June 4, 2004
HEY, THE MOTHER AND CHILD REUNION!:
US rates set to rise as job numbers grow (Mark Tran, June 4, 2004, The Guardian)
Another 284,000 jobs were created by the US economy in May as signs that the country's "jobless recovery" was over grew, Labour Department statistics showed today.The number of new non-agricultural jobs exceeded Wall Street expectations of 200,000, strengthening expectations that the Federal Reserve would start raising interest rates from their current 46-year low of 1%.
Further evidence that strong economic growth was finally feeding into the job market was provided when jobs growth in April and March was revised upwards by a total of 74,000.
Over the past three months, the US economy created 947,00 jobs, the best three-month gain since the summer of 2000. The unemployment rate remained at 5.6%.
When presidential economic advisor Gregory Mankiw predicted these job gains Senator Kerry referred to the Administration's: "empty promises and false hope for middle-class families." It's 2004 and the Democrats have a nominee who believes in neither capitalism nor democracy. Posted by Orrin Judd at June 4, 2004 1:49 PM
The astonishing thing is that the market is up on the job numbers, rather than down on the rate speculation.
Posted by: David Cohen at June 4, 2004 1:51 PMDavid:
Doesn't that just mean that the markets have finally factored in an interest rate hike and good news is good news again?
Posted by: oj at June 4, 2004 1:55 PMThe beads of sweat are forming on Bob Shrum's forhead as we speak.
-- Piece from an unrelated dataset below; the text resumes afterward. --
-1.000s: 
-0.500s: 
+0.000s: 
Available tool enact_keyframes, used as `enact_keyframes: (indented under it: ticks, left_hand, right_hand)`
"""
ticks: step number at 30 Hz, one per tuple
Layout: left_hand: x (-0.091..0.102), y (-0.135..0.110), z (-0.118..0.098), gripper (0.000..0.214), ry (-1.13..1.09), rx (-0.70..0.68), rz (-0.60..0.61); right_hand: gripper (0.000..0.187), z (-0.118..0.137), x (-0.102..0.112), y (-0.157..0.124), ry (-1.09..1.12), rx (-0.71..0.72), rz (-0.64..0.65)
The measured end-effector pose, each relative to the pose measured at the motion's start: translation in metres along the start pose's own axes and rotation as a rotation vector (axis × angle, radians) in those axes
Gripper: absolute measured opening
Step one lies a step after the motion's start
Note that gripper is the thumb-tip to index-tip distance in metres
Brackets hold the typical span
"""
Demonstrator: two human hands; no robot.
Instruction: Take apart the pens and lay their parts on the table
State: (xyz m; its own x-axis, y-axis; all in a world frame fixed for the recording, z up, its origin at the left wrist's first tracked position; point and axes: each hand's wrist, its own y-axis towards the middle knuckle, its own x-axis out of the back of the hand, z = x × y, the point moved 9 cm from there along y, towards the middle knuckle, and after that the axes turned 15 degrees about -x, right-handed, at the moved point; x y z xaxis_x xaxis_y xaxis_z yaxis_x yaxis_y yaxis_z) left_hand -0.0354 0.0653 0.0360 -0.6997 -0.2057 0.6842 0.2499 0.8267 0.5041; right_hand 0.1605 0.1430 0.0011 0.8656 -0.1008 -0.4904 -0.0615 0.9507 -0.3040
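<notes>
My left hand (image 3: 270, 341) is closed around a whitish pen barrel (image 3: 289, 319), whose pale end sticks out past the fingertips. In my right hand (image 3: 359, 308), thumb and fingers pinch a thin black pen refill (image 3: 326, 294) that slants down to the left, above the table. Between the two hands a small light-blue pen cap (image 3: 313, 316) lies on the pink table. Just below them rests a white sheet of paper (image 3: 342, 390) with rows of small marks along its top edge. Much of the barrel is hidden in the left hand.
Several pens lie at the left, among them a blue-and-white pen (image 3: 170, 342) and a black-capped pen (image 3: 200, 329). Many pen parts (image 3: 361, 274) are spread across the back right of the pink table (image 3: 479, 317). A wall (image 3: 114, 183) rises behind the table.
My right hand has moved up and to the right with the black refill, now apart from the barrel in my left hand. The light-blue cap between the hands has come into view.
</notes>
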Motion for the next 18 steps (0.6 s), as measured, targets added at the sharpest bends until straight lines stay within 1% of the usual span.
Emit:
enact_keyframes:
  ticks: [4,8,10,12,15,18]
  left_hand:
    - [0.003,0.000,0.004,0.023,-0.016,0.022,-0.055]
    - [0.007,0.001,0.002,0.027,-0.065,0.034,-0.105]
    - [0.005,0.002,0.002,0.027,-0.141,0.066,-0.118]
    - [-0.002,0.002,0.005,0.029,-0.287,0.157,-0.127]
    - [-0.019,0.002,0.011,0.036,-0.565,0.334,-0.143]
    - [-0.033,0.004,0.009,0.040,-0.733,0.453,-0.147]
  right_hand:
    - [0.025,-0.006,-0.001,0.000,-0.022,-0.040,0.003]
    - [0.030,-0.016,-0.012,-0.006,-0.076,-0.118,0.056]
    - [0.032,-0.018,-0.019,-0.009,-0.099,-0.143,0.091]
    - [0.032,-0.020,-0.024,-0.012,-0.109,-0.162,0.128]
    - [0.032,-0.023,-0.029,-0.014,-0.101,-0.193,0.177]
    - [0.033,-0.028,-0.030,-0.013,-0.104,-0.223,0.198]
Posted by: Robert Schwartz at June 4, 2004 4:45 PMOJ: You might be right. However, Treasuries fell today, and yields are now at better than 2 year highs, so the bond market did react to the jobs report.
Posted by: David Cohen at June 4, 2004 9:13 PMThere's already an expected Fed bump built into the Treasury curve, which is why the numbers didn't spook the bond market. What will spook the bond market will be anything out of line with expectations, not with last quarter or last year.